On to his assertions concerning meter.

In the entirety of his response, he provides only two (2) specimens to support his arguments.

In answer to my rhetorical question, ‘…what metrist has ever asserted that meter is composed of just two discrete stresses and that, furthermore, these two stresses are precisely the same no matter the context?’, Dan writes the following:

I will now disprove such by using two definitive texts. The first is from Webster’s Universal Unabridged Dictionary (1964). In reference to meter (meaning poetic metrics, no other usages of the term):

1. (a) rhythm in verse; measured, patterned arrangement of syllables, primarily according to stress and length; (b) the specific rhythm as determined by the prevailing foot and the number of feet in the line; as iambic meter; (c) the specific rhythmic pattern of a stanza as determined by the kind and number of lines.

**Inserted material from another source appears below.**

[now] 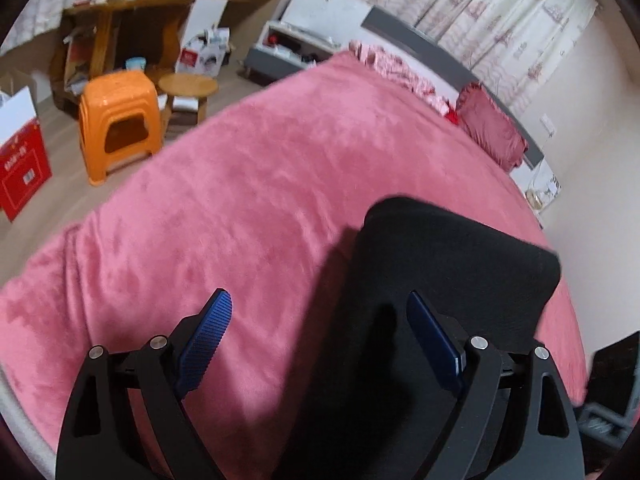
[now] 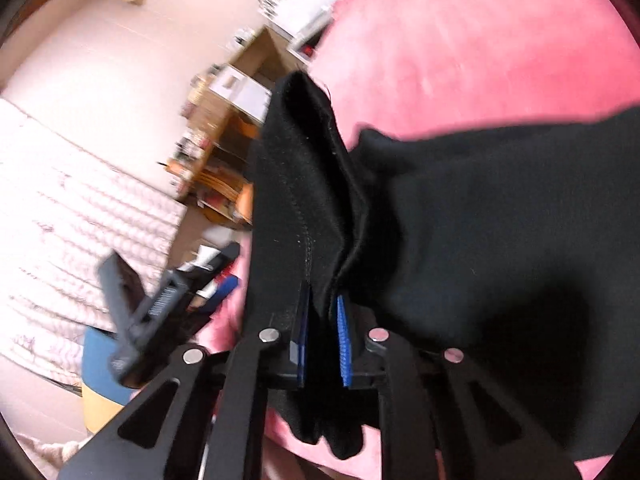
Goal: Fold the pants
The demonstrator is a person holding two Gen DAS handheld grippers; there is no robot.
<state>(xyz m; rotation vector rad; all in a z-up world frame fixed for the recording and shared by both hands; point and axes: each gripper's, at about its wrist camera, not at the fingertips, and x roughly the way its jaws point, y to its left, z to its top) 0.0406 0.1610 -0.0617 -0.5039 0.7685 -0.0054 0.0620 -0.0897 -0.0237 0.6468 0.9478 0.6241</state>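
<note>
The black pants (image 1: pixel 452 264) lie bunched in a thick dark stack on the pink blanket (image 1: pixel 240 184) of a bed. My left gripper (image 1: pixel 318 296) hovers open at the stack's left edge, with one blue finger over the blanket and the other over the black cloth, holding nothing. In the right wrist view, my right gripper (image 2: pixel 322 292) is shut on a raised fold of the pants (image 2: pixel 480 220). A stitched seam runs up from between its blue pads (image 2: pixel 343 344). The rest of the cloth spreads to the right over the blanket (image 2: pixel 480 48).
Left of the bed stand an orange plastic stool (image 1: pixel 118 120), a small round wooden stool (image 1: pixel 188 86) and a red box (image 1: pixel 24 172). A cluttered wooden desk (image 1: pixel 120 20) lies beyond them. A dark pink pillow (image 1: pixel 492 128) rests by the grey headboard (image 1: pixel 420 36).
</note>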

I don’t see how Webster’s helps Dan’s case. Notice that Webster’s does not assert that meter is composed of two discrete stresses or that they are the same no matter the context.  Dan’s original assertion was that:

“meter is the theory (claiming origin by several cultures) that spoken language consists of 2 primary vocalizations of a sound- i.e.- stressed & unstressed.”

And this definition, as a very general one, isn’t necessarily wrong. But he then calls that definition into question by writing that:

In fact the dualistic notion of mere stressed & unstressed sounds is- in practice by its many proponents- almost always so loose as to be meaningless anyway, as metrics should really redefine its definitions as greater & lower stress(es) (with a plenum of in-betweens), since (obviously) a truly unstressed syllable would be silent.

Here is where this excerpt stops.